En cas de non-respect de ces dispositions, l’article L. 221-20 du même code prévoit la prolongation du délai de rétractation de 12 mois à compter de l’expiration du délai de rétractation initial.
Or le contrat ne comprend aucune information sur l’existence et les modalités d’un droit de rétractation et aucun bordereau de rétractation n’y figure de sorte qu’elle pouvait exercer ce droit jusqu’au 7 février 2019.
Il n’est pas contesté qu’elle a renvoyé le matériel qui a été réceptionné par la société Citycare le 23 octobre 2018. Ce faisant elle a manifesté clairement sa volonté de se rétracter et il ne saurait lui être reproché d’avoir procédé de cette manière alors même qu’elle n’avait pas été informée des modalités que devait suivre l’exercice de ce droit.
Dès lors la société Locam ne peut prétendre aux loyers postérieurs.
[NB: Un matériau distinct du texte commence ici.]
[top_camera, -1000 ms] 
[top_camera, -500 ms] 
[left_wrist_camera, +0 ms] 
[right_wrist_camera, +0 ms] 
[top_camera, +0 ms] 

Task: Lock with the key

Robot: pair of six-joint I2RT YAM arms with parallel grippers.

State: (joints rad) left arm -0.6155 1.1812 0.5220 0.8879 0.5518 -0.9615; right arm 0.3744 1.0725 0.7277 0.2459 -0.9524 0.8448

Le jugement doit donc être infirmé en ce qu’il a limité la condamnation de Mme [I] aux sommes de 619,20 euros au titre des loyers dus du 20 juin 2018 au 20 septembre 2018 et de 61,92 euros au titre de la clause pénale et Mme [I] doit être condamnée à payer les loyers de juin 2018 au 23 octobre 2018 soit 674,96 euros outre la pénalité de 10 % soit 67,96 euros.
L’article 4 prévoit l’application du taux légal. Il y a donc lieu d’appliquer ce taux à compter de la mise en demeure du 15 septembre 2018 sur les sommes dues à cette date et de l’assignation du 16 mars 2019 pour le surplus.
Mme [I] doit donc être condamnée à payer la somme de 742,92′ euros avec intérêts au taux légal à compter du 15 septembre 2018 sur la somme de 533,82 euros et de l’assignation du 16 mars 2019 pour le surplus.
Le jugement doit être confirmé en ce qu’il a fait droit à la demande de capitalisation des intérêts.
La société Locam doit être déboutée de ses demandes pour le surplus.
Dans la mesure où elle succombe pour une grande part, elle doit garder la charge des dépens et de ses frais irrépétibles.
PAR CES MOTIFS
LA COUR
Statuant par arrêt rendu par défaut rendu en dernier ressort,
Confirme le jugement sauf en ce qu’il a limité la condamnation de Mme [O] [I] aux sommes de 619,20 euros au titre des loyers dus du 20 juin 2018 au 20 septembre 2018 et la somme de 61,92 euros au titre de la clause pénale et fixé le point de départ des intérêts au taux légal au jour de la décision ;
Statuant à nouveau,
Condamne Mme [O] [I] à payer à la société Locam – Location Automobiles Matériels la somme de 742,92 euros avec intérêts au taux légal à compter du 15 septembre 2018 sur la somme de 533,82 euros et de l’assignation du 16 mars 2019 pour le surplus ;
Y ajoutant,
Laisse les dépens d’appel à la charge de la société Locam – Location Automobiles Matériels.